(Collected data entries)
----------------------------------------

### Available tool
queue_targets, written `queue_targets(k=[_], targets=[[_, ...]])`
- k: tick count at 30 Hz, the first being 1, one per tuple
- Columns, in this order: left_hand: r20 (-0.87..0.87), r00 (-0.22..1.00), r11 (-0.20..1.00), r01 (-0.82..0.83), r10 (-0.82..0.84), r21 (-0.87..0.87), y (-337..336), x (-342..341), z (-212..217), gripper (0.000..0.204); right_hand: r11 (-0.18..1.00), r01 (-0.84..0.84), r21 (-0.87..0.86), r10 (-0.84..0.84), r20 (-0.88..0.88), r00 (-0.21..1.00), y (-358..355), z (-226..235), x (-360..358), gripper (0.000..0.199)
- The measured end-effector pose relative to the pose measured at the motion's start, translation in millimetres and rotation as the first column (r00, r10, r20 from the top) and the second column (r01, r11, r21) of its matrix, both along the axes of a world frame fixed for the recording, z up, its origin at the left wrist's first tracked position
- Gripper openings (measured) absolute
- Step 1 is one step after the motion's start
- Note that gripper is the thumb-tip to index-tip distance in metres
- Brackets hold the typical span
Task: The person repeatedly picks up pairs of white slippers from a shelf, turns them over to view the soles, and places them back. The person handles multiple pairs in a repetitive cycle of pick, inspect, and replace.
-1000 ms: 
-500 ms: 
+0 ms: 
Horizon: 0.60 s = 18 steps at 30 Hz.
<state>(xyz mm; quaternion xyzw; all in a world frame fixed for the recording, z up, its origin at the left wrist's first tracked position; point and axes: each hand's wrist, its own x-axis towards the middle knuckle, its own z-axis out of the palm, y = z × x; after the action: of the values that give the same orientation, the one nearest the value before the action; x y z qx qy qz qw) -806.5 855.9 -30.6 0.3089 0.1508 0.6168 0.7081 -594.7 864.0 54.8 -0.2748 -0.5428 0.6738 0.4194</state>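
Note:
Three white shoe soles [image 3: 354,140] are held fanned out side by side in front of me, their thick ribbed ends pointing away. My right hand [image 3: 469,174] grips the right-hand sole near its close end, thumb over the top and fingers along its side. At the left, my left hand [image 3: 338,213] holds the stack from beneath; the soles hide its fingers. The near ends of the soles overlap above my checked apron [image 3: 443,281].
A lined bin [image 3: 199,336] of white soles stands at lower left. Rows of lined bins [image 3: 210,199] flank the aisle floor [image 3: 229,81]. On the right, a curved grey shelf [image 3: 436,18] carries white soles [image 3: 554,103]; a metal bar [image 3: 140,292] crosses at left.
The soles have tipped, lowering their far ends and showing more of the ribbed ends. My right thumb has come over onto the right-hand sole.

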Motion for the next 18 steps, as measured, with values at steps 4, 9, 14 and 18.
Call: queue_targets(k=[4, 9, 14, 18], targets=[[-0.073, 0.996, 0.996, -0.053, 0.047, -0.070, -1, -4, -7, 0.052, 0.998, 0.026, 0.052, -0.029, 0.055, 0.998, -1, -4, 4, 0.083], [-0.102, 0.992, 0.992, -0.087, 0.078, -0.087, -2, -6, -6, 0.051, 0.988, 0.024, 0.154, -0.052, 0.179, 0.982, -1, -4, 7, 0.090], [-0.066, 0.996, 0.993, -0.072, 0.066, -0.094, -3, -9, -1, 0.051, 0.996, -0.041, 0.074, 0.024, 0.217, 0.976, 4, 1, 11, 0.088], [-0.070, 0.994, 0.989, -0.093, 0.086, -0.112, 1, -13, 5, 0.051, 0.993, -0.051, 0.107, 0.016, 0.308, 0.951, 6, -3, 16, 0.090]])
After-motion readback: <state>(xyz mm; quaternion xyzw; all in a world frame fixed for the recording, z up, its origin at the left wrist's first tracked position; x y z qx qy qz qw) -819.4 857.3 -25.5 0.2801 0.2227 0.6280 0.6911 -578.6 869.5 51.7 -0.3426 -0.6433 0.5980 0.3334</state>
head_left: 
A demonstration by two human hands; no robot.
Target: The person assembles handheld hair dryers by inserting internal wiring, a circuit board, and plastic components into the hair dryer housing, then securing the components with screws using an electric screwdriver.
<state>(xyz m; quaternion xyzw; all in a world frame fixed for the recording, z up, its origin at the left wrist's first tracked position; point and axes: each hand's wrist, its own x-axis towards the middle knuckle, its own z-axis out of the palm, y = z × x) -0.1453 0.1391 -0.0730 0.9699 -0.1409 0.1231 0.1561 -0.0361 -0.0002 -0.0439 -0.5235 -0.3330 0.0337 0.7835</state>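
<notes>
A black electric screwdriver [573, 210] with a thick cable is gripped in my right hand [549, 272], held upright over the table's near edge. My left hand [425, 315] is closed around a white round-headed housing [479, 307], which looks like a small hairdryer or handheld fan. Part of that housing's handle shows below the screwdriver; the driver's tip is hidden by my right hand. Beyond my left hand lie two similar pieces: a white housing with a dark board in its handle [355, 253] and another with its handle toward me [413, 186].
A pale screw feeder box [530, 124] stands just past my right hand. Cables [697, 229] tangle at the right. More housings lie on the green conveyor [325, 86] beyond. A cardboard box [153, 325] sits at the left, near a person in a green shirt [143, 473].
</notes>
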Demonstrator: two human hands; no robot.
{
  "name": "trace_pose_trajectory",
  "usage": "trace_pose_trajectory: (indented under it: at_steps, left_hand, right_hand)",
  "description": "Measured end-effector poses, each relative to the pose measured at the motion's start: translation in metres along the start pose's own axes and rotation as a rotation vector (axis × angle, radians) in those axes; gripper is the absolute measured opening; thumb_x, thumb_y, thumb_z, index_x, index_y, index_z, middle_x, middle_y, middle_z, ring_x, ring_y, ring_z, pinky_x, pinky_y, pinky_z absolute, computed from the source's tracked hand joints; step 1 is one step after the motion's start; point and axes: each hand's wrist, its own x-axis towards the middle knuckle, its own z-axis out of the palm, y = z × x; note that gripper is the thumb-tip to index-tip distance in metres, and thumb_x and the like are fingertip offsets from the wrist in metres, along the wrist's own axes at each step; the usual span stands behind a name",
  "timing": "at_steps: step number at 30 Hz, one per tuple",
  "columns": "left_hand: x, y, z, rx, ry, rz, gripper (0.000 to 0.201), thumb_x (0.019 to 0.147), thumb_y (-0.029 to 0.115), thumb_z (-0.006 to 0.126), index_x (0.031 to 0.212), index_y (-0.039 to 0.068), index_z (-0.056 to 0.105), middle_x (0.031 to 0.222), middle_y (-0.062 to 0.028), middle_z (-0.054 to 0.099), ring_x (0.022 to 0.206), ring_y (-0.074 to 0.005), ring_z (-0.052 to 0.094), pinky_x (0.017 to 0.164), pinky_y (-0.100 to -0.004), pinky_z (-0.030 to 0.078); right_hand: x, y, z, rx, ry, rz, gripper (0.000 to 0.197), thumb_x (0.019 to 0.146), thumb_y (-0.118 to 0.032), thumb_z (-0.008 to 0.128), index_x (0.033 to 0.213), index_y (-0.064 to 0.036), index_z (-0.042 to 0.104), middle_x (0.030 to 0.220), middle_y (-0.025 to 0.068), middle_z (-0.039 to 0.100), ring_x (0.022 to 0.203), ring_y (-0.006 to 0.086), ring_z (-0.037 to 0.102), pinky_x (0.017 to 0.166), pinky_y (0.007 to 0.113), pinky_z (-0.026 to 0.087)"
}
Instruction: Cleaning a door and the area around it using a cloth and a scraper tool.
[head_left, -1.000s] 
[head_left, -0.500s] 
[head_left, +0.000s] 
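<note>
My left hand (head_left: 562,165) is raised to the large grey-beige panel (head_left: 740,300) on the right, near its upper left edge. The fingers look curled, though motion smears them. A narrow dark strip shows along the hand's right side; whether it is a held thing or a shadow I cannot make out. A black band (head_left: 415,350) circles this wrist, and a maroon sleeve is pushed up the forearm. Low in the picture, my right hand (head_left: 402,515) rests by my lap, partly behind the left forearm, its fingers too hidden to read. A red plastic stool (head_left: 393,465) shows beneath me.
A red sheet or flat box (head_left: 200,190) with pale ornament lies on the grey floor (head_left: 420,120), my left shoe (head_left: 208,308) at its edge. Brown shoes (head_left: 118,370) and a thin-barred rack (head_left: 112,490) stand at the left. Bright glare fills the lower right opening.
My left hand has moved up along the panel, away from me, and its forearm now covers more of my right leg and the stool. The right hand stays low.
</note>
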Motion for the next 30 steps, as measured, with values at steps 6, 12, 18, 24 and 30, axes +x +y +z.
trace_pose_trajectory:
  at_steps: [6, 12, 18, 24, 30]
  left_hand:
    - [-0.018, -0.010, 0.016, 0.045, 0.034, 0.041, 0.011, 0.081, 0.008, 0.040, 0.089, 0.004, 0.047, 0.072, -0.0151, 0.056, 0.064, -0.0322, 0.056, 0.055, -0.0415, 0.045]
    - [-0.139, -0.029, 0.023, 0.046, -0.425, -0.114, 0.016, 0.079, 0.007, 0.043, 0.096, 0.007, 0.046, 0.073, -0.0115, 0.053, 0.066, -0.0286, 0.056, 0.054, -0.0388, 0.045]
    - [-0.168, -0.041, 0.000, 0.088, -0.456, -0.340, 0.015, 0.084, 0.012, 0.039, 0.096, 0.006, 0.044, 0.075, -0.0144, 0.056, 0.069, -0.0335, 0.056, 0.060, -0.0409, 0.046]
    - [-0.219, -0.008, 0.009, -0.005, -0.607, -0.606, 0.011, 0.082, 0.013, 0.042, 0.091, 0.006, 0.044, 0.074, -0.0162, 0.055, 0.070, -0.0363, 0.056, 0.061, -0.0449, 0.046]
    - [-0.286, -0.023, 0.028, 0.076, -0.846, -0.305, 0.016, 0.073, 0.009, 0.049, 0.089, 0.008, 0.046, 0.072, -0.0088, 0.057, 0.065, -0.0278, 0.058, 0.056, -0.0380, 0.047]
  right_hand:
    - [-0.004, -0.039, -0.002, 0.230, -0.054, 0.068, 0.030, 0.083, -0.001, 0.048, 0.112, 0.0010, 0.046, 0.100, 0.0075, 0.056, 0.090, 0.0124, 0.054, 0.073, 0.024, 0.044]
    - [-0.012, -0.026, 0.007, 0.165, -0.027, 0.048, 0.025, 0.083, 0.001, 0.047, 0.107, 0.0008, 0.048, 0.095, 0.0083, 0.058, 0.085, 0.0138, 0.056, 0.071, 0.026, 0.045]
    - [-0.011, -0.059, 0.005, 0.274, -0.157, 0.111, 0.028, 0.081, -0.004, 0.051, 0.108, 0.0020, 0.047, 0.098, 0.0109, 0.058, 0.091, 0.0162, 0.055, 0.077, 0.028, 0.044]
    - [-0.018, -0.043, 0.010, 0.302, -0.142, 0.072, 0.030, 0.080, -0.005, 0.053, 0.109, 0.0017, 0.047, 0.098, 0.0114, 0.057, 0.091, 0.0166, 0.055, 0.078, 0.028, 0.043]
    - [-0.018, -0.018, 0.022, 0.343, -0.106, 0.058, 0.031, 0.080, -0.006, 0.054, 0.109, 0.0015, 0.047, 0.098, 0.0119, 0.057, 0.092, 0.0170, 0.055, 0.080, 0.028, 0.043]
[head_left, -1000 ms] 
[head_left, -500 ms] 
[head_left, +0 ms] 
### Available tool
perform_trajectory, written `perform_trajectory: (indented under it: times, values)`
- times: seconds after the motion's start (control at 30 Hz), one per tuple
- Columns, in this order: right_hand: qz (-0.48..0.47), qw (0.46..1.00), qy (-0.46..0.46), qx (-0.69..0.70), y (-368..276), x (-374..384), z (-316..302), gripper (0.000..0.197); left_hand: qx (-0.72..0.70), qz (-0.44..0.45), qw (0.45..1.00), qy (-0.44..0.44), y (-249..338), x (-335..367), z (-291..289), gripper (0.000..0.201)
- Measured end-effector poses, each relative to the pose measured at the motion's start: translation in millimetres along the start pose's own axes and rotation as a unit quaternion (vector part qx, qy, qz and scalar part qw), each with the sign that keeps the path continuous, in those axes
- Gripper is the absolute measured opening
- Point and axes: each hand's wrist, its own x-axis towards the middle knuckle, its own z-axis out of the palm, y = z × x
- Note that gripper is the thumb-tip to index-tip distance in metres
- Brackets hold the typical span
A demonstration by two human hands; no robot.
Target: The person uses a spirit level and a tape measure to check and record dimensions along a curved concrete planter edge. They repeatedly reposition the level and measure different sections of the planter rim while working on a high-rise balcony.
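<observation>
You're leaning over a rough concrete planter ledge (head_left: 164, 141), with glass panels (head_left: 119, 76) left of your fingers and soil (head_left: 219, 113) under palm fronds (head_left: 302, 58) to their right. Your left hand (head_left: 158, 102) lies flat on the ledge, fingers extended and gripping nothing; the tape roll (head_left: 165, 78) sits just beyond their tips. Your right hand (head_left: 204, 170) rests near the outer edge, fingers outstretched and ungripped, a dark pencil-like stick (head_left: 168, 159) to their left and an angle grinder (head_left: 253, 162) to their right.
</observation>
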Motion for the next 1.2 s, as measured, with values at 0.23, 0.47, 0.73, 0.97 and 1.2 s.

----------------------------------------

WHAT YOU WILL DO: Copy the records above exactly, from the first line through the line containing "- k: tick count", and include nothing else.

ANSWER TO THIS PROBLEM:
### Available tool
queue_targets, written `queue_targets(k=[_], targets=[[_, ...]])`
- k: tick count at 30 Hz, the first being 1, one per tuple

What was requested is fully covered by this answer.